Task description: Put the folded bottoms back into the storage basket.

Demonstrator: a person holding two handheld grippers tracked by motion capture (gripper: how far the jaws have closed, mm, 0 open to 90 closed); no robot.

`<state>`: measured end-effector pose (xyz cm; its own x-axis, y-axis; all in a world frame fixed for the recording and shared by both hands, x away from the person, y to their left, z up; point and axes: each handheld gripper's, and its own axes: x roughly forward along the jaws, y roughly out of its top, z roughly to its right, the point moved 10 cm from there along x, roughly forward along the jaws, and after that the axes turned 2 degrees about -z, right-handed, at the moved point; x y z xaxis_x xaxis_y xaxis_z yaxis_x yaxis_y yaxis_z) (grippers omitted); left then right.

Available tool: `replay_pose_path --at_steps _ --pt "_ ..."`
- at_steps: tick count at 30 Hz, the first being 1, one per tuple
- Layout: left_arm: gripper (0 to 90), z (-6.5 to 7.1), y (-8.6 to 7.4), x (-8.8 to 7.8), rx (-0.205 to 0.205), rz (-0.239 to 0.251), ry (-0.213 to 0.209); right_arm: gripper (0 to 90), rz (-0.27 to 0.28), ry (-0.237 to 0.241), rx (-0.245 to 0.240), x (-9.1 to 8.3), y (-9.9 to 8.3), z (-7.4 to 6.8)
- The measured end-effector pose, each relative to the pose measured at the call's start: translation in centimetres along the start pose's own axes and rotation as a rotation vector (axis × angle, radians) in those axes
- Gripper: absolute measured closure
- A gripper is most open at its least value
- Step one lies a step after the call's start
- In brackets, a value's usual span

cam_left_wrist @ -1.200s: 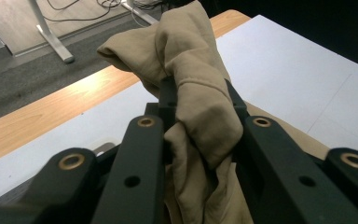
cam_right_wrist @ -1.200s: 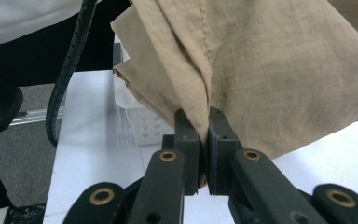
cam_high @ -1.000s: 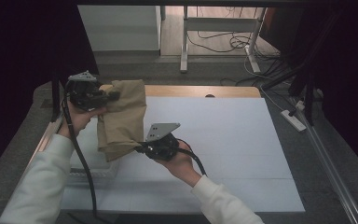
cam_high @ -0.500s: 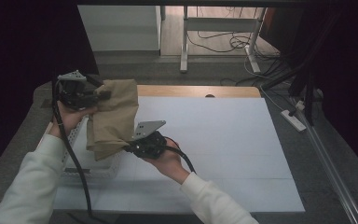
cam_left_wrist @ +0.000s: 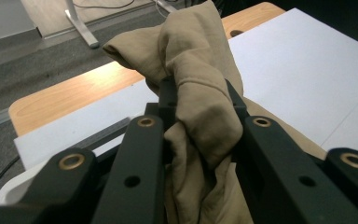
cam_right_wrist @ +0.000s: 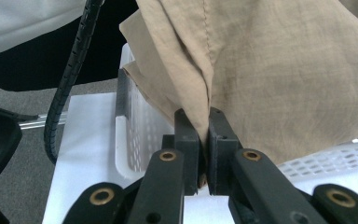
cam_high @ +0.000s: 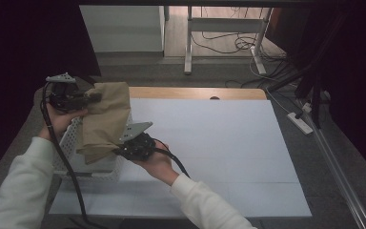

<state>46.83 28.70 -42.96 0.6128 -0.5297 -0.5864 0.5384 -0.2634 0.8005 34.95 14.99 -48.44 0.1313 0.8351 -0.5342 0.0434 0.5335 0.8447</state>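
Left gripper: its jaws are clamping a bunched fold of the tan cloth; in the left gripper view the fabric is bulging up between the two black jaws at
Right gripper: its jaws are pinching together on a lower edge of the cloth, with a thin fold of fabric caught between them at
Cloth: it is hanging in the air between the two grippers, drooping over the white basket at the left end of the table
Basket: it is sitting on the white sheet, its perforated wall showing just beyond the right gripper
Surface: the white sheet is covering most of a wooden table, leaving a strip of wood bare along the far edge
Room: grey floor is surrounding the table, with desk legs and loose cables lying beyond it, and dark areas closing in at both sides
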Motion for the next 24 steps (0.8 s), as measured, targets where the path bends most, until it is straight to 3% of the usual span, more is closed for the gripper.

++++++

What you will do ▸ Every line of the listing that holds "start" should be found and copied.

Task response ▸
- The measured end-effector pose, each relative to the pose measured at the call's start: translation in centimetres along the start pose's own axes and rotation as a rotation vector (axis × angle, radians) in those axes
- Step one lies a step after the call's start

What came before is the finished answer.